Dating on a tight budget can be fun

Should we go for it? This was all my fault. I suggested oysters for our first date because we had chatted about how much he loves the ocean, how much I love oysters and how his family trips to the Oregon coast had never included these slippery little shellfish.

But this delicately lit restaurant is not cheap. And, of course, he loves the oysters and wants to order more.

Based on my dating experiences in Portland in the American state of Oregon, there is a 50-50 chance we will split the bill. And if we do, my credit card might be declined.

Then, he will know I am a mess of an adult who can barely pay her bills lately - but wow, these oysters are good.

My first-date outfit says I know the difference between Kumamoto and Shigoku oysters and can afford to splurge on them both.

I am determined to maintain this veneer of class. "Sure." I answer. "Let's have another dozen."

As a freelance writer, I have accepted that I will never make a ton of money. My life is an endless loop of hustle, hope and fear.

My pay cheques arrive sporadically and, sometimes, they are just not enough. For those who have never navigated the "gig (freelance) economy", it can be difficult to understand.

The incessant fear of running out of money is exhausting. So is dating, these days.

Everything feels like a gamble. Will this person I just met online prove to be a waste of my limited spending budget?

For the most part, I am okay with not having lots of money. I buy my clothes at thrift stores and my drinks at dive bars.

Experiences are more important than things.

But as I head into the heart of my 30s, I sometimes wonder what potential partners will think of my tumultuous financial situation.

I also wonder if I can afford to find someone special. After all, dating is not cheap.

Even when I am treated on the first date, I believe that dinner and drinks should eventually be a shared expense. Most of the men I meet agree. But if someone I am dating has more expensive tastes than my own, that can prove tricky.

Luckily, my date picked up the bill that night after a half-hearted protest on my part.

As I walked back to my car following our first kiss, feeling the flutter of an enjoyable evening with someone new, it struck me that maybe dating with barely any money in my checking account was not a good idea.

I hoped he was interested in a second date, but could I even afford it?

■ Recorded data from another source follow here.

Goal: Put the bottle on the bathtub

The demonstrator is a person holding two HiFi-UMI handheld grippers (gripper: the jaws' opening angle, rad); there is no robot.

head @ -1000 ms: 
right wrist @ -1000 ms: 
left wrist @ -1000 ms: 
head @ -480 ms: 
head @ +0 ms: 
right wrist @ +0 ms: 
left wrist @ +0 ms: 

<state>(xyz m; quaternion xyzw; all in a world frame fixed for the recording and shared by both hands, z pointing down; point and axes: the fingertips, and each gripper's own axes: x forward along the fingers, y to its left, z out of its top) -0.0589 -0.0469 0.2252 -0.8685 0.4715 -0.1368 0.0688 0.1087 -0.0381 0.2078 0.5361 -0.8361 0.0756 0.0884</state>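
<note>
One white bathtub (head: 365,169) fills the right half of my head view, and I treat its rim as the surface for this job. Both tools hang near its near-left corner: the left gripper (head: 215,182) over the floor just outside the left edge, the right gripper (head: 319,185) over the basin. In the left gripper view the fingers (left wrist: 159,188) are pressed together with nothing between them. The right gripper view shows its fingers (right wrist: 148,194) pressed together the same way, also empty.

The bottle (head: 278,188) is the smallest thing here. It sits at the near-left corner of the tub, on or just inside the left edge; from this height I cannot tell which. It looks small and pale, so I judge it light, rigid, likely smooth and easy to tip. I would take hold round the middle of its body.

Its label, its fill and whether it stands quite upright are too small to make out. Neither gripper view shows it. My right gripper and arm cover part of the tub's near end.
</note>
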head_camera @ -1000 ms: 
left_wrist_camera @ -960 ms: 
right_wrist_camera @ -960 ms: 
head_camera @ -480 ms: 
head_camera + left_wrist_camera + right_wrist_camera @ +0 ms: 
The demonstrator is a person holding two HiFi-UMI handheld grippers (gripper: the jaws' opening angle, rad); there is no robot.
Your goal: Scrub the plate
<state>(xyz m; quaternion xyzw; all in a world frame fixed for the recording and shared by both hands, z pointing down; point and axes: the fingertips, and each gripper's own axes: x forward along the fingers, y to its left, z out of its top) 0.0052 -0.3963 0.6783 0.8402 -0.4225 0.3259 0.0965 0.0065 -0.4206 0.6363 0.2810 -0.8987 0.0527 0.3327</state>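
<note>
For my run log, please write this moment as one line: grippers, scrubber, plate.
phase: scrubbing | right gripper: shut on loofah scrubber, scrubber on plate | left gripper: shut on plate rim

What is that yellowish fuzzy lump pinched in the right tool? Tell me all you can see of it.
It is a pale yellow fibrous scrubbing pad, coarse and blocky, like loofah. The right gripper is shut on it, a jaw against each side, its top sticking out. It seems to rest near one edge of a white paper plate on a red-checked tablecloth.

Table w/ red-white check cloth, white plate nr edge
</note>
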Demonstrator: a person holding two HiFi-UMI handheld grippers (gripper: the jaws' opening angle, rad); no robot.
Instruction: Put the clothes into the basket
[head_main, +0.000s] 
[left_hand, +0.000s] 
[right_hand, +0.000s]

Is it irresponsible to look for love when I have student loans and credit card debts waiting to be paid off?

When I met this new guy, I was not so sure. Would he meet the best version of me when money was constantly weighing on my mind?

Stress is not sexy. It makes me irritable and distracted. It can also make me overly critical and resentful of others. But conversation flowed effortlessly on our first date and I was able to stop thinking about work.

As we wandered into the usual first-date territory, I crawled out of my anxious hole and turned my attention to lighter topics: favourite movies, funny stories and those delectable oysters.

He made me laugh, which I had not done enough of lately. And he told me that he liked my smile.

If I had to give him my checking account balance, maybe he would hurry out and never call.

But in forgetting my finances in favour of a casual conversation, I showed him a more carefree side of me - one that people had not been seeing enough of lately.

As I drove away from our first date, I thought about how we would almost definitely see each other again. But then what? Could I afford the additional cost of drinks and dinners out each week? That is what dating is, is it not?

Turns out, a tight budget can do wonders for creativity.

We have since gone on bike rides around the city, hiked through a torrential downpour and woken up at 4am to see a sunrise over wildflower fields.

All of these experiences were cheap. They were also a lot of fun.

It did not take long for me to open up to the new guy about my precarious financial situation, which prompted him to open up about his own money stresses.

Despite those challenges being drastically different, our ability to talk about them made me realise we were on similar pages.

I am a firm believer that self-improvement should come before relationships.

I want to be the best version of myself when I meet someone new. But I have come to accept that we are all works in progress.

And if you find the right person, maybe you can keep working on being better together.